Мое появление в совдепе в форме, с орденами и при оружии и в то же время в революционном звании комиссара произвело, по-видимому, впечатление, но все же на мою просьбу подписать приказ о формировании добровольческого Монголо-бурятского полка председатель совдепа ответил, что о каких-либо формированиях сейчас не может быть и речи, так как новая власть предполагает распустить всю старую армию. Я сейчас же дал ему прочесть мои полномочия от петроградского совдепа, кои предоставляли мне права не только по формированию революционной добровольческой армии, но и по контролю деятельности местных совдепов в пределах Иркутского и Приамурского военных округов. На это новый командующий войсками округа заявил мне, что он не оспаривает моих полномочий, но тем не менее все же должен предварительно снестись по прямому проводу с центральным совдепом, и только по получении оттуда прямых указаний он может дать согласие на мои формирования или запретить их. Меня плохо устраивала такая задержка, и я решил использовать свой последний аргумент, именно, постановление бурятского национального съезда; я добавил при этом, что отказ в удовлетворении желания бурят может повести к сепаратным формированиям, вызванным его нерешительностью, и тогда я должен буду применить в отношении иркутского совдепа вообще и его, председателя совдепа, в частности, ту власть, которая предоставлена мне петроградским совдепом, дабы не обострять отношений бурятской демократии к органам новой власти. Помимо этого, я заметил, что его согласие подписать приказ не может принести какой-нибудь вред, так как, если будет решено подвергнуть демобилизации всю армию, ей подвергнутся и мои формирования на общих со всеми прочими частями основаниях. Эти доводы наконец подействовали, и приказ был подписан.
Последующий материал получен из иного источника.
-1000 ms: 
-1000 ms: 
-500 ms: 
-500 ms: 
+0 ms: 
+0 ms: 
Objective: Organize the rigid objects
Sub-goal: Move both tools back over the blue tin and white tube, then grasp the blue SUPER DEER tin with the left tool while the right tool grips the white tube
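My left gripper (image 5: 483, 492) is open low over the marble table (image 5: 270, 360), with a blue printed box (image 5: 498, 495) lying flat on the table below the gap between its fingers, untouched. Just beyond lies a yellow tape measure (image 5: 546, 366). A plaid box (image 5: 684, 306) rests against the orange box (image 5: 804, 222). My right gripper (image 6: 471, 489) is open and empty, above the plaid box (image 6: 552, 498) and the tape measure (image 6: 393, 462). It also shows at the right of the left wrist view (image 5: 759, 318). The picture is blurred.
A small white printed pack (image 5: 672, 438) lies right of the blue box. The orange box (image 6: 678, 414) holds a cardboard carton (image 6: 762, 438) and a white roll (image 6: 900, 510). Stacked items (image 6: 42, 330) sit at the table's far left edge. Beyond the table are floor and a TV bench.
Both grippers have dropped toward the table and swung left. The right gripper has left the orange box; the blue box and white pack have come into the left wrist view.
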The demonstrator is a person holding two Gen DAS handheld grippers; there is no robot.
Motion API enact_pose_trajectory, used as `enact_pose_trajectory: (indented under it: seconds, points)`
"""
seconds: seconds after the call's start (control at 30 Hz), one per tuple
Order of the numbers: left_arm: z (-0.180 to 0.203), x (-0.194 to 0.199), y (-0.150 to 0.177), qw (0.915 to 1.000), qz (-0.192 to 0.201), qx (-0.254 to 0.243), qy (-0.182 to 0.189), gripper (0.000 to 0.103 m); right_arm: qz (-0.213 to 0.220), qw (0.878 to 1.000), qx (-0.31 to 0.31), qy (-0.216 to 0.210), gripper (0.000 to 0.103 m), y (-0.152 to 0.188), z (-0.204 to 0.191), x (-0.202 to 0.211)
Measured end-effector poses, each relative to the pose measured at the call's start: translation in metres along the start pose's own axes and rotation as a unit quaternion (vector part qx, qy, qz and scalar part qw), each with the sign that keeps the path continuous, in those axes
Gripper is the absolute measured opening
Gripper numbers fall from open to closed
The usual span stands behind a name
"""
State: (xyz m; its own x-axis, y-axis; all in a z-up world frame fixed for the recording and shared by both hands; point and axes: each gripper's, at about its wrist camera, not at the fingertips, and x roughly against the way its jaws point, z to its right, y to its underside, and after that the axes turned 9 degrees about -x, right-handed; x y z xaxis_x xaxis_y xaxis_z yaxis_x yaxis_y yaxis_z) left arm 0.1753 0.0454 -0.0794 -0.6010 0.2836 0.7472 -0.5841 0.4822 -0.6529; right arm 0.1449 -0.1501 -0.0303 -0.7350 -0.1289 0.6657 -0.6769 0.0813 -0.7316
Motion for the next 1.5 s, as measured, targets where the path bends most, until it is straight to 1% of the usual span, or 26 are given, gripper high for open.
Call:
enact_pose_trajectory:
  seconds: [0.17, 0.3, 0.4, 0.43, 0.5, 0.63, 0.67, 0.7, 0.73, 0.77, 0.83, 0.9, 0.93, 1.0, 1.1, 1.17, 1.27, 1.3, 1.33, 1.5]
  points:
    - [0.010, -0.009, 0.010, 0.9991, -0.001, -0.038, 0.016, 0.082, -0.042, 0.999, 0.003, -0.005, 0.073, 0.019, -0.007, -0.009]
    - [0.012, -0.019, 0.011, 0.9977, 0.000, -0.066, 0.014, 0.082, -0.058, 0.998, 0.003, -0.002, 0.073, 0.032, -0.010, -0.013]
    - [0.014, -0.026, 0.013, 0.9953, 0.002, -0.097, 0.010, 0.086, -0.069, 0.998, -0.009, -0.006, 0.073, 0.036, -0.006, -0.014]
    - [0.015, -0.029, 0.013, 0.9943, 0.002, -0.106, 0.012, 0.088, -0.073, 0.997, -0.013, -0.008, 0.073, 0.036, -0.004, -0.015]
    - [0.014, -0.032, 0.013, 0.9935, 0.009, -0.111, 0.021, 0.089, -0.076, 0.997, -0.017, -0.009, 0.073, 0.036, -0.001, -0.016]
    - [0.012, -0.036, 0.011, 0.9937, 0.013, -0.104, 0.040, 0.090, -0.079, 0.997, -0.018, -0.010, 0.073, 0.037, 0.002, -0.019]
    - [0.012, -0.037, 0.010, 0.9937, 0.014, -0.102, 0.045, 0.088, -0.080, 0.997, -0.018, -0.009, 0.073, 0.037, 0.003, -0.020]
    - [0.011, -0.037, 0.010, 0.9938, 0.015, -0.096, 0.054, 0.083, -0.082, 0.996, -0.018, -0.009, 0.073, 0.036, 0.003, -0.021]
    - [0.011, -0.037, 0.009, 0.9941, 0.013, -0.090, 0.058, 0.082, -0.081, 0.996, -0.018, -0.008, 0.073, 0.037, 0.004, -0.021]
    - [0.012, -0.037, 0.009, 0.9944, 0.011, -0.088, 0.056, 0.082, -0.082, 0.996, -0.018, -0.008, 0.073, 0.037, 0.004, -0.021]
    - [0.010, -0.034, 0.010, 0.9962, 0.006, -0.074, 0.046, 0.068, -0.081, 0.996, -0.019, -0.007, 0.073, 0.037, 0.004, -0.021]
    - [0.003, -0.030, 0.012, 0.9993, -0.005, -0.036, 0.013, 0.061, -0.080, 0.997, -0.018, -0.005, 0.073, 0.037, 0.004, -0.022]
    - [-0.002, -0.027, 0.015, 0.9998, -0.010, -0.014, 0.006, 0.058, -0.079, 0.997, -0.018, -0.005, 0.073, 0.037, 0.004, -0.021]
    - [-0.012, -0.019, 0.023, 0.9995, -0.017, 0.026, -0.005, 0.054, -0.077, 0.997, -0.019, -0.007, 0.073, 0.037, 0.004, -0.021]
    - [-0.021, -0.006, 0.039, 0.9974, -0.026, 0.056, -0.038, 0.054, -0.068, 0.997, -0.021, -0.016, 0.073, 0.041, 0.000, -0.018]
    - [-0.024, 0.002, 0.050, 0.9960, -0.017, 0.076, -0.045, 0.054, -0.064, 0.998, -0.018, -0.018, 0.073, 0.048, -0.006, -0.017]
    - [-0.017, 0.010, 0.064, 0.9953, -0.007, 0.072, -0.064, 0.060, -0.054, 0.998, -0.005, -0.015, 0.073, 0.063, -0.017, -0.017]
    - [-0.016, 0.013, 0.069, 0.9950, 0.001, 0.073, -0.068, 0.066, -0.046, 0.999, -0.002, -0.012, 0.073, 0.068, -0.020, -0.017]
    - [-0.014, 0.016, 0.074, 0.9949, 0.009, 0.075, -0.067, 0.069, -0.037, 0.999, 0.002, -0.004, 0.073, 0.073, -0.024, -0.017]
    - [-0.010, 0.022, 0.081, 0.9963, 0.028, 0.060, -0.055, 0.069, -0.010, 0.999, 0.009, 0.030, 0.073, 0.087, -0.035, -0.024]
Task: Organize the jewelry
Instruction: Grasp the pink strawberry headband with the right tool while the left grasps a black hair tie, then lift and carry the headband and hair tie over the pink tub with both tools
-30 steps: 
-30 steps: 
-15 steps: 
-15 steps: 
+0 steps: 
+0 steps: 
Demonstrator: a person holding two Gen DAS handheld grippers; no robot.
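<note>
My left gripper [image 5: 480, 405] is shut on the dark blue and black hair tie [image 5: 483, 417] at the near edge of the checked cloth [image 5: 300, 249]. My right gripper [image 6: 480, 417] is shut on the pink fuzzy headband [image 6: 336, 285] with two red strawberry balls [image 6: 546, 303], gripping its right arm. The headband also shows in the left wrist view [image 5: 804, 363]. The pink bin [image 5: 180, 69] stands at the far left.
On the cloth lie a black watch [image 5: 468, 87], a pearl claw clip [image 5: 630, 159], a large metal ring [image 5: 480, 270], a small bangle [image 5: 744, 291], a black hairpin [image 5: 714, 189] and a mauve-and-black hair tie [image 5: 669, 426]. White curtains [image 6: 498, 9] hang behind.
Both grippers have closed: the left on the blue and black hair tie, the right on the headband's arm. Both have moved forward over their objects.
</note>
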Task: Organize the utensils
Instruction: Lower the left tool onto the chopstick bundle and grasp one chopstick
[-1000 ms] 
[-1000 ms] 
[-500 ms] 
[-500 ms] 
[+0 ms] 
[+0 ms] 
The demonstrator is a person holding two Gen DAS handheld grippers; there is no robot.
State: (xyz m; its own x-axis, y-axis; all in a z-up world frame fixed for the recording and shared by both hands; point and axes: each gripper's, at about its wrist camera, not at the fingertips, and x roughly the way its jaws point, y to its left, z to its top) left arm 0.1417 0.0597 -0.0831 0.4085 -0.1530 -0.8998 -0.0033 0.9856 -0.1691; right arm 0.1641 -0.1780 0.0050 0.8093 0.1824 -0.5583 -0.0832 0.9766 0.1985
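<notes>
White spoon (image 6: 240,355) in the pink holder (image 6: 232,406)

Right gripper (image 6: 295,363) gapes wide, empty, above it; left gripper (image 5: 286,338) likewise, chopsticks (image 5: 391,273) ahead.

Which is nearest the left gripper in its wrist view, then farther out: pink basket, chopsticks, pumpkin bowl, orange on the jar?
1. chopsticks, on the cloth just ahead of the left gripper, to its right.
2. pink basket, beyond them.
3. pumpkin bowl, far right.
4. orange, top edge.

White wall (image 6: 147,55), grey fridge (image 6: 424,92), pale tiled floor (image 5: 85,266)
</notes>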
Отдание приказа дало мне возможность получить из окружного интендантства ассигновку необходимых для формирования средств на областное читинское казначейство, но затруднения в проведении дела этим еще не закончились.
Дело в том, что в дни корниловского выступления, еще во время заседаний Войскового круга, последний, по моему предложению, послал телеграмму генералу Корнилову, приветствуя его и выражая готовность идти всем войском за ним, как за вождем народа. Надо полагать, это стало известно Керенскому, и, когда корниловское выступление было ликвидировано, из Военного министерства пришло приказание мне о прекращении всяких формирований и о возвращении моем в полк. На это я послал телеграфный рапорт в Ставку следующего содержания: «Престиж всероссийского Временного правительства, в силу большевистской пропаганды, весьма невысок, а отказ от начатого дела формирований окончательно уронит его в глазах инородцев Сибири, поэтому настоятельно ходатайствую не прекращать порученного мне дела формирования». Генерал Самарин энергично и авторитетно поддержал мое мнение о настроениях среди туземцев Сибири, и в конце концов мы получили благоприятный ответ из Ставки, который дал мне возможность продолжать начатое дело.
И после преодоления всех этих серьезных преград маленький случай неосторожной и излишней словоохотливости есаула Кубинцева, у которого я останавливался в Иркутске, погубил было все дело. Есаул Кубинцев поспорил с писарем Штаба округа из-за каких-то документов. В споре с революционным писарем он «пригрозил» тем, что дай де нам с есаулом Семеновым сформироваться, так мы вам тут «покажем». Это повлекло арест Кубинцева и необходимость тайного моего выезда из Иркутска. Уезжая, я взял с собою пять иркутских казаков добровольцами в свои части. Подъезжая к Верхнеудинску, я ожидал, что будут приняты какие-нибудь меры к моему аресту. Так и оказалось. Комендантом станции Верхнеудинска была получена телеграмма о задержании меня. Для выполнения ее он собрал роту дружины и оценил ею наш поезд при подходе его к дебаркадеру. Увидя неизбежность ареста, я приказал казакам не сидеть в вагоне, а выйти со мною и не отходить далеко от поезда, дабы вскочить в него при отходе. Как только мы показались из вагона, ко мне подошел комендант и стал спрашивать, кто я. Я назвал какую-то фамилию и пошел вдоль поезда. Чины дружины продолжали стоять, а комендант, очевидно, подозревая неправду с моей стороны, обратился к одному из моих казаков с тем же вопросом; тот заявил, что не знает. Тогда комендант в сопровождении двух конвоиров подходит ко мне и требует удостоверения личности. Я крикнул казакам — «ко мне» — те быстро очутились около меня, и я нанес короткий удар в подбородок коменданту, сразу сваливший его с ног. Казаки мои, обнажив шашки, атаковали дружинников, при этом двое из них были ранены уколом шашек. Рота дружинников разбежалась, а от дежурного по станции я потребовал пустить поезд ранее времени и передать по диспетчеру на следующую станцию поезда не задерживать. Дежурный и сам видел в этом лучший исход для того, чтобы избежать открытия стрельбы со стороны солдат.